He waved to her with his free hand, motioning for her to follow him back to the rear of the mansion.
"I'll tell you about Eclipse," he promised, heading towards an old outdoor grill. "Does this mean you've picked up my contract?"
"It does."
"For how long?"
"As long as it takes."
"NO! No! No! No!" the girl wailed as a pair of gauntleted hands restrained her, a third hand cuffing her before roughly wrenching the M-4 Shuriken out of her meager grip. Thrown backwards and onto her tailbone, she yelped in pain and scrambled to grab the gun a second time. A cocked fist dissuaded her, knocking her onto her side from the impact of the blow.
The young asari's cheek ended up in a dark cobalt puddle, painting half her face in that terrible color.
"Boss!" "Boss?" "Commander Sederis!"
"Shut up, all of you!" Jona Sederis snapped, slowly rising back up onto her own two feet. "Shut up!" The hardened mercenary's eyes were wide, staring at the much younger asari on the floor with shock. Her kinetic barriers flickered blue, a clear visual indication that they had re-initialized. A second asari, face down on the floor next to the commander, groaned and also started to rise.
"You shot me," Jona said, speaking to the mewling girl on the floor. Two other mercs were holding her down with the heels of their boots. "You shot … me. Me."
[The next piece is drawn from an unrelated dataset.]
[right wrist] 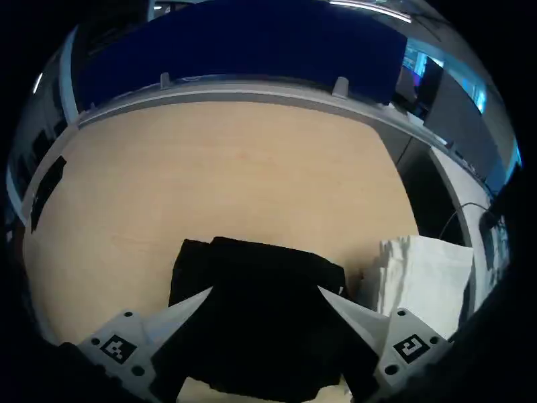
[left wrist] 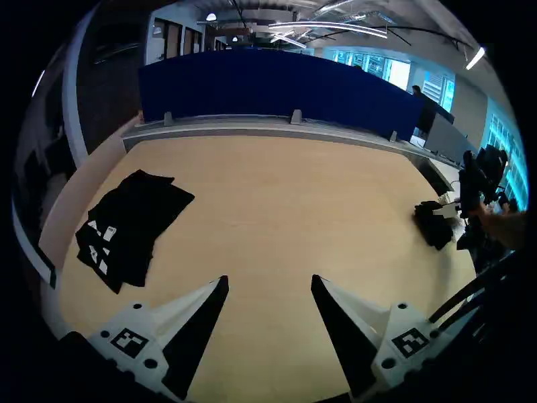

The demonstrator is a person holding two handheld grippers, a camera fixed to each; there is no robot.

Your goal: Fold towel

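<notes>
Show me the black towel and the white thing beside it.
black towel (right wrist: 262, 316): right gripper view, middle of its top layer.
white thing (right wrist: 429, 275): right gripper view, its flat centre.

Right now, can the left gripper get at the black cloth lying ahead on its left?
Probably yes: the left gripper has its jaws open, and just bare table lies between it and the black cloth, which has nothing on it.

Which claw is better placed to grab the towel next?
Right. The right claw is open around the towel; the left claw hangs open over the table, apart from any cloth.
</notes>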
Jona Sederis had a particular way of talking. There was a particular tone of voice that she used, probably without even thinking about it: higher pitched than her normal growl; fast, truncated and just a little slurred. It wasn't so much deceptively calm as it was very clearly a moment or two away from exploding, like the first few rumbling tremors that preceded a volcanic eruption. There was a tense, unhinged anger to it that was as clear as day to anyone with half a brain. It was the anticipation of the violence to come, seen from a mile away… that no one could stop. That was the voice she used now, and every merc there knew it and felt it in their bones.
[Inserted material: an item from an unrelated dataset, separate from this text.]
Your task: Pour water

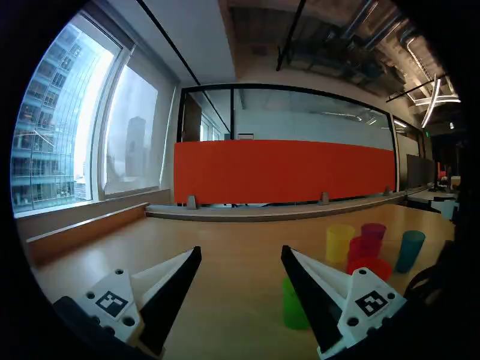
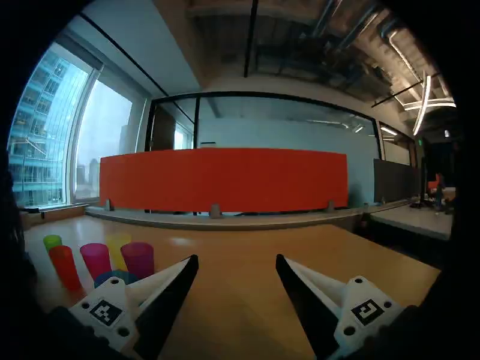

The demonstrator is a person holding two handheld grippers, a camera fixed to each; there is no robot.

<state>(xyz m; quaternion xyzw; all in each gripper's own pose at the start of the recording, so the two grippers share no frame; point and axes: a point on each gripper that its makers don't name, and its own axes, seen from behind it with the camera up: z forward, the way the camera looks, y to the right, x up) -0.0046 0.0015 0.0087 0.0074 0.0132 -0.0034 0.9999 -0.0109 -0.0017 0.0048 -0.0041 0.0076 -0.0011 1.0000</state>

"You shot me," Jona said again, stomping towards the prone asari. "That… was a mistake." She brought back her boot and swung it full force into the girl's midsection with an audible crunch. The young maiden howled in pain and tried to curl into a protective ball.
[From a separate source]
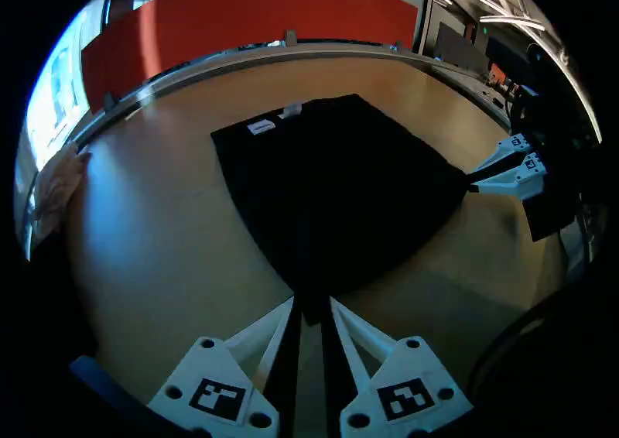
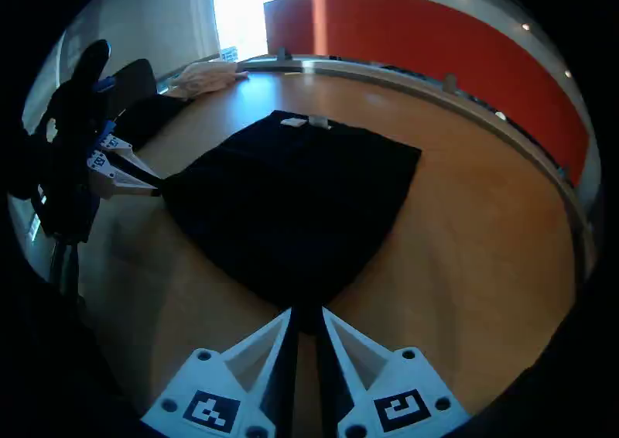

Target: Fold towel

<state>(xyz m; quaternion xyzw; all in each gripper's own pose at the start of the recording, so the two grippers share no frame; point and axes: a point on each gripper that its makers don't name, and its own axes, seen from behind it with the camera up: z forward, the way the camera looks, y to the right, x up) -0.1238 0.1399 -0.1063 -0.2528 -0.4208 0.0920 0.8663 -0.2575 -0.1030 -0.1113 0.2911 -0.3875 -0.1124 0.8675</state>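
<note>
We are clamping the left gripper on one near corner of the black towel, both fingers pressing the cloth. The right gripper is pinching the neighbouring corner the same way. Dark cloth is sitting against dark pads, so the bite is probably shallow, though we cannot be sure. The towel is lying spread flat on the wooden table, its white tag at the far edge.

We are judging the grasp as made and the fold as not yet begun. The next move is calling for both corners to rise together and travel level toward the tagged edge, so the edges meet squarely.

The left gripper view is giving us the right gripper side-on, its tips on a corner. The right gripper view is offering the same check on the left, plus a clearer look at a pale cloth across the table.
</note>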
"That was a big fucking mistake!" Jona screamed, and her boot clipped the girl's face, ripping open a head tentacle. It was a blow that left almost every asari present with a wince. Head-tents didn't have any nerves in them, only a few in the skin, but they never healed if they were damaged. A scar there was a scar for life, and asari lived a long, long time.
"Do you hear me?!" Jona's eyes were wild and murderous. "Do you fucking hear me?!" She kicked the girl a third time, this time right in the chest. Her victim's breath came out as a weak almost inaudible gasp. "The last bitch who so much as scratched me, I cut off her tents and wore them as a hat! Is that what you want?! Huh?! I'll do it! I'll give everyone here a piece!"
Jona Sederis, all five hundred and sixty eight cycles of her, planted her boot across the beaten girl's face. This wouldn't be another kick. This time, she planned to just press down and scrape.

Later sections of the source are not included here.